In a 1954 Gazette interview, Sheftic recalled the first of the launches. He built the steam-powered launch with Ralph Hromek. They had problems with it occasionally. A whistle valve got stuck one time, letting all the steam escape. The boat had to drift until the boiler could build up another head of steam.
By 1918, the old boat house was gone and a new, two-story boat house was erected at a cost of $15,000. Sheftic also built a boat house and a home farther up the river near Ellis Park at 1889 Ellis Blvd. His business was valued at $30,000.
'July Fourth used to be our heaviest day in any year,” Sheftic said. 'Folks would come along in the early morning and want to go up the river for picnics. We'd take ‘em up and then bring them back later in the day.”
Sheftic's power boats also would tow rentals and canoes upriver and let the renters drift with the current back to the boat house.
When asked about his success, he said, 'What I have done, others can do. Life means more to me now than if I had had easy sledding. If I had, I might have failed to see the real joy of life. Ambition, grit, and determination made me independent. If you are a firm believer in doing more than you are doing, or more than your job calls for, you cannot help but shake the hand of success.”
By the late 1920s, Sheftic had closed the West Side Boat House, moving all of his boats to the boat house and filling station at 1895 Ellis Blvd. NW.
In August 1927, Sheftic and his wife Minnie took a vacation for the first time since Sheftic started the business. They toured the Northwest by car, camping along the way.
Sheftic remembered the big flood of 1929. ' ... you could put in a boat across the street and row to People's Bank (now Popoli's Restaurant).

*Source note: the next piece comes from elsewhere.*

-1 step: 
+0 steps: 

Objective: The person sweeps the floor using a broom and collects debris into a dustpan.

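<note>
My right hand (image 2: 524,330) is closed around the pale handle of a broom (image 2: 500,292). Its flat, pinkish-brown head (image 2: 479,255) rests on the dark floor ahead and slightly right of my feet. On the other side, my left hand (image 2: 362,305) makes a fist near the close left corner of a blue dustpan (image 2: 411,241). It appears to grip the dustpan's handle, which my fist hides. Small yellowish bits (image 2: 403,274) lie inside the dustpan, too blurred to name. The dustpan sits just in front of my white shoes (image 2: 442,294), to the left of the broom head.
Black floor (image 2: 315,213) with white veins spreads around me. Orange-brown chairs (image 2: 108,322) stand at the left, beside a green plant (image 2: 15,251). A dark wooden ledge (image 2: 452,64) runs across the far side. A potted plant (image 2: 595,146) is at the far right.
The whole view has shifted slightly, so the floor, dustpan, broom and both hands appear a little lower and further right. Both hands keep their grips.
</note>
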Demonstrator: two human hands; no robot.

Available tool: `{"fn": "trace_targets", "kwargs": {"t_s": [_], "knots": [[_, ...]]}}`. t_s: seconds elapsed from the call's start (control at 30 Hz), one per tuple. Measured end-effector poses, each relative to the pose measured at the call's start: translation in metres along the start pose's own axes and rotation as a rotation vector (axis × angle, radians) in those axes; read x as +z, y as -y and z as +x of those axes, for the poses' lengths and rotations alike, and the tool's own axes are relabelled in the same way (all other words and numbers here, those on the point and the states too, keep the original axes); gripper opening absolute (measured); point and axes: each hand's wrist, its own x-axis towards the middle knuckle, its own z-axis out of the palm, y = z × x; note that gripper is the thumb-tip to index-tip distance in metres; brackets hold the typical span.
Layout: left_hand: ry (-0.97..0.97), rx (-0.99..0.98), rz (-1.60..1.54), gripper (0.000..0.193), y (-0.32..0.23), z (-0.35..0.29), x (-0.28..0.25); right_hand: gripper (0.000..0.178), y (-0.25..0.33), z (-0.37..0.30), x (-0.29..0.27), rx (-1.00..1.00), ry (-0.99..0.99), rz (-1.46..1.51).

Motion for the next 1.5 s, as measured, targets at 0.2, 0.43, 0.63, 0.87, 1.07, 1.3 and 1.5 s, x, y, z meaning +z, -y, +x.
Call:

But the water never touched my house.”
Sheftic's business took a hit during World War II, but in spring 1946, when the war was over and more gas was available for cars and boats, boat owners and boat enthusiasts were making their way to the river. Ed and Minnie moved from their home on Ellis Boulevard to 20 acres that Sheftic had purchased on O Avenue NW, leaving more room for the boat business. The ice on the river went out early that year and damaged Sheftic's docks and the concrete apron in front of the boat house, so he faced repairs before the boating season was in full swing. He had 60 boats in 1946, including canoes.
Sheftic was a civic-minded businessman. He served on the City Plan Commission for many years and was a member of the City Safety Council. When, in 1915, The Evening Gazette began promoting public support of Sunday city band concerts. Sheftic was among the businessmen who supported concerts. He offered to extend hours at the West Side and Ellis boat houses, pledging 25 percent of a day's proceeds to the fund.
On Jan. 31, 1954, Ed Sheftic celebrated his 75th birthday. Sheftic's Boat Houses took up 50 of those years. By then the business included sales of watercraft and rental of boats to people who owned their own outboard motors.
When he died Oct. 21, 1957, Sheftic's was operating 53 motorboats, canoes and rowboats on the Cedar River.
Diane Langton The Fontella was built especially for H.F. Kellner, who launched it from the east side of the river from 1903 until he died in 1908. Shortly thereafter, it became part of Ed Sheftic's fleet at the West Side Boat House near the NorthWestern railroad bridge. Sheftic, who added a 'Sheftic's' sign above the canopy, is standing at the bow of the Fontella.
Gazette photo Ed Sheftic was born on the Cedar River and, although he owned a 20-acre place on O Avenue NW, still considered the Ellis Boulevard riverbank as both home and shop. Here, in April 1946, Sheftic poses, with paint can and brush, in front of a boat he refinished for the season's use.
Gazette photo Ed Sheftic's daughter, Nellie, operated the Chesterfield Club next door to Sheftic's Boat House on Ellis Boulevard NW. The club caught fire in 1960. Firemen start to put away their gear in this photo from Sept. 8, 1960. Sheftic's is in the background. Ed Sheftic had died in 1957. In 1962, C. David and Thelma Ross tore Sheftic's down and built a marina on the property.